Results and discussion
The mean acceptability scores are shown in Figure 1, and the ordinal mixed-effect model outputs (Estimate, SE, z-value, and p-value from drop1 function) are listed in Table 2. Overall, the results revealed significant differences between how, whyR, and whyP versus that. They also revealed a significant difference between how versus whyR and whyP. We also found a significant difference between whyR and whyP, which provided evidence that whyR did not involve a negation-spanning dependency (i.e., it shows no sensitivity to negative islands) whereas whyP does, supporting the representational theory (Li & Kim, 2022).

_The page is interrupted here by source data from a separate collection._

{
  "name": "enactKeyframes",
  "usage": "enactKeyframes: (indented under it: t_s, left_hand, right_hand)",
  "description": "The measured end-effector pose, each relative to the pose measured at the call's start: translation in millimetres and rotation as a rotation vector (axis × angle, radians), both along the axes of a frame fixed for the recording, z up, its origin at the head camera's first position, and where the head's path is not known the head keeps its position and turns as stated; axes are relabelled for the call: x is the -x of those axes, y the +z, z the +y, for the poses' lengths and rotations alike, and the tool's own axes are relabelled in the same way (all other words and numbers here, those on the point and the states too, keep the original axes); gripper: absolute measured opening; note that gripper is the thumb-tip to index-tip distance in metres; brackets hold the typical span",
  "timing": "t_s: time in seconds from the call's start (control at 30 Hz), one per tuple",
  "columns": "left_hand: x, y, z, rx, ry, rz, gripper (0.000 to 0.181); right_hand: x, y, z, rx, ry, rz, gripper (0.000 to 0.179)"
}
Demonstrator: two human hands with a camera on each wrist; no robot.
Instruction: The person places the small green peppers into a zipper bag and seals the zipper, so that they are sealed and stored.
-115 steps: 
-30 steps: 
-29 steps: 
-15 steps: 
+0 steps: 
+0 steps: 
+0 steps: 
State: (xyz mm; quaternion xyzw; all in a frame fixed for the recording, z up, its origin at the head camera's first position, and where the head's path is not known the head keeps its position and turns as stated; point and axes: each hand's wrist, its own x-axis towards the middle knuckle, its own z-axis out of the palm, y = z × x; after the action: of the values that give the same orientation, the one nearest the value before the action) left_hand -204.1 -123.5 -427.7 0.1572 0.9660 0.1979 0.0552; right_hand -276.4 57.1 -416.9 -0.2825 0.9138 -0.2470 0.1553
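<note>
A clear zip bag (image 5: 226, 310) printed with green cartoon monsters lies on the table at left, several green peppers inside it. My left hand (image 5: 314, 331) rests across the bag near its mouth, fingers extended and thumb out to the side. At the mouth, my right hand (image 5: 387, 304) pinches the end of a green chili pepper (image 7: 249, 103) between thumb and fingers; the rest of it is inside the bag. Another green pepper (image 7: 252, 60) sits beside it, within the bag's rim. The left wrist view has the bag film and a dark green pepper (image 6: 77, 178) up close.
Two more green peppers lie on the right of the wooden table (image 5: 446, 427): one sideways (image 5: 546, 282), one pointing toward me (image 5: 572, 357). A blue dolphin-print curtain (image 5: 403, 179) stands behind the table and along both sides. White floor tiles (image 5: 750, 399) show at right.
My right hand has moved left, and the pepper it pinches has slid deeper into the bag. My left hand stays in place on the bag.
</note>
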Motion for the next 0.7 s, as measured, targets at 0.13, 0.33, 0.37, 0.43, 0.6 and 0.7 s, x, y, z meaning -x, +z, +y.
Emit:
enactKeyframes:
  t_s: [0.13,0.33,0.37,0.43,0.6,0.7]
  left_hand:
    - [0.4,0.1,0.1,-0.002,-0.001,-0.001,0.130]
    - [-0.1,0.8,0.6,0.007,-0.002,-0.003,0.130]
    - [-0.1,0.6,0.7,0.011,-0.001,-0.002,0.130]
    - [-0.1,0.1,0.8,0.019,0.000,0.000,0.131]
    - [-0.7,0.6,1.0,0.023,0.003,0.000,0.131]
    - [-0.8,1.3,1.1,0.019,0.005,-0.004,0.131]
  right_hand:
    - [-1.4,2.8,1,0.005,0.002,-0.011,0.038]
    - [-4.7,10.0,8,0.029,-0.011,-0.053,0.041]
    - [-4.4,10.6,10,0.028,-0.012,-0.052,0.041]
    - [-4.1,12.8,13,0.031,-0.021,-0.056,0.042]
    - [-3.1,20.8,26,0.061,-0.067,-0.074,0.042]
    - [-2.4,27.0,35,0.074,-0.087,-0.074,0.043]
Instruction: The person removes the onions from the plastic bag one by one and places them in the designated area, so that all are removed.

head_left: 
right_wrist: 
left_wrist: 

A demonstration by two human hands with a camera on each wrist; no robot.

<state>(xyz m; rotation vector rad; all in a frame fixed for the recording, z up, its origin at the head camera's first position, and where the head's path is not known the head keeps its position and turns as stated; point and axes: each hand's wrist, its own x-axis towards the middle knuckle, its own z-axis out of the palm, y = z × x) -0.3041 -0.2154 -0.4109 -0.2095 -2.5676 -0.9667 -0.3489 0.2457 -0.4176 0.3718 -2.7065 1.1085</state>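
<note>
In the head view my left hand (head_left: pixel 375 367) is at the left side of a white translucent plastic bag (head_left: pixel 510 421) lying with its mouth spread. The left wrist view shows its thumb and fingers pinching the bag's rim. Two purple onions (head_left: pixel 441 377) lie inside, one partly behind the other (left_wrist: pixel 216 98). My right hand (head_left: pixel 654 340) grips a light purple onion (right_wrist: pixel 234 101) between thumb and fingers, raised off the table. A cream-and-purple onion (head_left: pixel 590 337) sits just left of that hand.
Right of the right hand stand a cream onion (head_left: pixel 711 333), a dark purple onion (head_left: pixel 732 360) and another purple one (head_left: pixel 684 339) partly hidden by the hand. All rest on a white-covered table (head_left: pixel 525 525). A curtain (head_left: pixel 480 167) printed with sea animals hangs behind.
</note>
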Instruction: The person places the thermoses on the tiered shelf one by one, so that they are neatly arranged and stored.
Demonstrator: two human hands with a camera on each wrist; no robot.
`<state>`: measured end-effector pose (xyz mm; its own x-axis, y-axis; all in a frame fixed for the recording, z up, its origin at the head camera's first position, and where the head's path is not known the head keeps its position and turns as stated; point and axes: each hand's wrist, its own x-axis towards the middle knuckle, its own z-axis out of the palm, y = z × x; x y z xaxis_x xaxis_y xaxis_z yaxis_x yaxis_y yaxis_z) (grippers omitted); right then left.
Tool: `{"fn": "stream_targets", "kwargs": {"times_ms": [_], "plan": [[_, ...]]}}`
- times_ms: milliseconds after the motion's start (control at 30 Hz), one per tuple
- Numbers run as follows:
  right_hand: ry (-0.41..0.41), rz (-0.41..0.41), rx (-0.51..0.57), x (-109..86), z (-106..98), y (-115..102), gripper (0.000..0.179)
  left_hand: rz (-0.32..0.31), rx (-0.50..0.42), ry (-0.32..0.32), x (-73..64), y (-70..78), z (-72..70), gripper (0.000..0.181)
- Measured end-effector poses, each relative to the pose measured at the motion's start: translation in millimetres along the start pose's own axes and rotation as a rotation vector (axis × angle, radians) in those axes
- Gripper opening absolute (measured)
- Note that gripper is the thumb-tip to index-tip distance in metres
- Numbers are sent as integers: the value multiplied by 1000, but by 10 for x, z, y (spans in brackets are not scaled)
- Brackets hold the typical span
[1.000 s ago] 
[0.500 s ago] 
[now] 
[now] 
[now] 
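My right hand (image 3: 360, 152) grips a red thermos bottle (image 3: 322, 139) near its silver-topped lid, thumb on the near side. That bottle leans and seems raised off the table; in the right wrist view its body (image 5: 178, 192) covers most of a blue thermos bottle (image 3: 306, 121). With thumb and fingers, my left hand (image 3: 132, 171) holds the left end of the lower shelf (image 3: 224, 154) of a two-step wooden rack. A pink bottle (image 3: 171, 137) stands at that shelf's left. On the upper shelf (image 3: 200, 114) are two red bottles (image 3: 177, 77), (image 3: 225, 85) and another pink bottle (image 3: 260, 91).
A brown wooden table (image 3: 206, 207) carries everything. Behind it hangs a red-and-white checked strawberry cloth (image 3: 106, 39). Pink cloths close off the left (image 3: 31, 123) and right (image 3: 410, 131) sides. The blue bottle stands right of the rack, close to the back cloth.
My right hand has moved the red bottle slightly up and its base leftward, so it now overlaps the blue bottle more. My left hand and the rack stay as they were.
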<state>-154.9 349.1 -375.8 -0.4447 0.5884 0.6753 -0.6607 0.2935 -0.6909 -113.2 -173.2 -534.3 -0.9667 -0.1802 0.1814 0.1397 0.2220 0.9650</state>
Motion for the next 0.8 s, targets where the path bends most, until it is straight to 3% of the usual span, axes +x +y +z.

Mean acceptability ratings from Experiment 1a.
Summary of ordinal mixed-effect model outputs in Experiment 1a.
indicates p < 0.001.
Experiments 1b and 1c
Experiments 1b and 1c examined the storage effects of different kinds of wh-fillers by embedding WhFGDs with centre-embedded RCs. As reviewed above, until a wh-filler is licenced, it participates in an open dependency. Interpolating a centre-embedded NP within the WhFGD introduces additional cost. Based on the representational differences of WhFGDs, we expect any measurable differences in cost to be predicted by the dependency lengths associated with each specific wh-filler and licensor.
Participants, materials, and design
For Experiments 1b and 1c, 45 native English speakers (Experiment 1b) and 24 speakers (Experiment 1c) from Northwestern University participated and provided their informed consent. They were granted one credit for introductory linguistic classes or were paid US$8/hr.
Critical items consisted of 24 sentence sets in a 1 × 4 design, in which four different conditions with whoobj, how, that, why (Experiment 1b) and whoobj, whosubj, that, and why (Experiment 1c) were generated. For Experiment 1c, we included whosubj in addition to whoobj, why and that and whosubj question sentences were about an altogether different verb (considered rather than loved in Table 4), that is, the dependency is resolved in a completely different clause. A sample set of stimuli is presented in Tables 3 and 4, respectively.
Sample stimuli for Experiment 1b.
Sample stimuli for Experiment 1c.
To avoid participants encountering the same types of target items consecutively, we presented the items in a pseudo-randomised manner in a Latin-square design. In addition to the current experimental items, we included 32 filler sentences 9 that involved orthogonal manipulations to the current ones.
Procedure
The same procedure as 1a was employed.
Analysis
Data were analysed using cumulative logit models performed with the ordinal package (Christensen, 2019) in R version 3.2.3 (Baayen, 2008; Baayen et al., 2008; Bates et al., 2014). Each model included Helmert coding: for Experiment 1b, we compared (a) whoobj, how, and why with that as a baseline; (b) whoobj and how with why; and (c) whoobj and how. For Experiment 1c, we compared (a) whoobj, whosubj and why with that as a baseline; (b) whosubj and why with whoobj; and (c) whosubj and why. 10 All models contained the maximal random effects structure (Barr et al., 2013), which involved random intercepts for participants and items as well as random slopes for fixed effects, given that the model successfully converged. In cases where the model failed to converge, the random effects with the smallest variance were taken out stepwise.
Results and discussion
The mean acceptability scores for Experiment 1b and 1c are shown in Figures 2 and 3, and the ordinal mixed-effect model outputs are shown in Tables 5 and 6. The results of Experiment 1b revealed no differences between whoobj, how, and why versus that. Furthermore, no differences between whoobj and how versus why were observed. But the results revealed a significant difference between whoobj and how. The relatively low acceptability of whoobj may reflect complexity effects: whoobj sentences reflect both the greatest number of open dependencies (four) and the longest duration to complete the last of those dependencies (at matrix V, later than matrix VP for how and whyP, or for whyR). Following an anonymous reviewer’s suggestions, we also directly compared that with the wh-phrases by employing t-tests. In Experiment 1b, we found significant differences between whoobj and that (β = −.44, SE = 0.11, t = −3.98) but no differences between why and that (β = .07, SE = 0.11, t = .62), which are consistent with our predictions. But we also found significant differences between how and that (β = .24, SE = 0.11, t = 2.15), where how was rated higher than that. 11

Mean acceptability ratings from Experiment 1b.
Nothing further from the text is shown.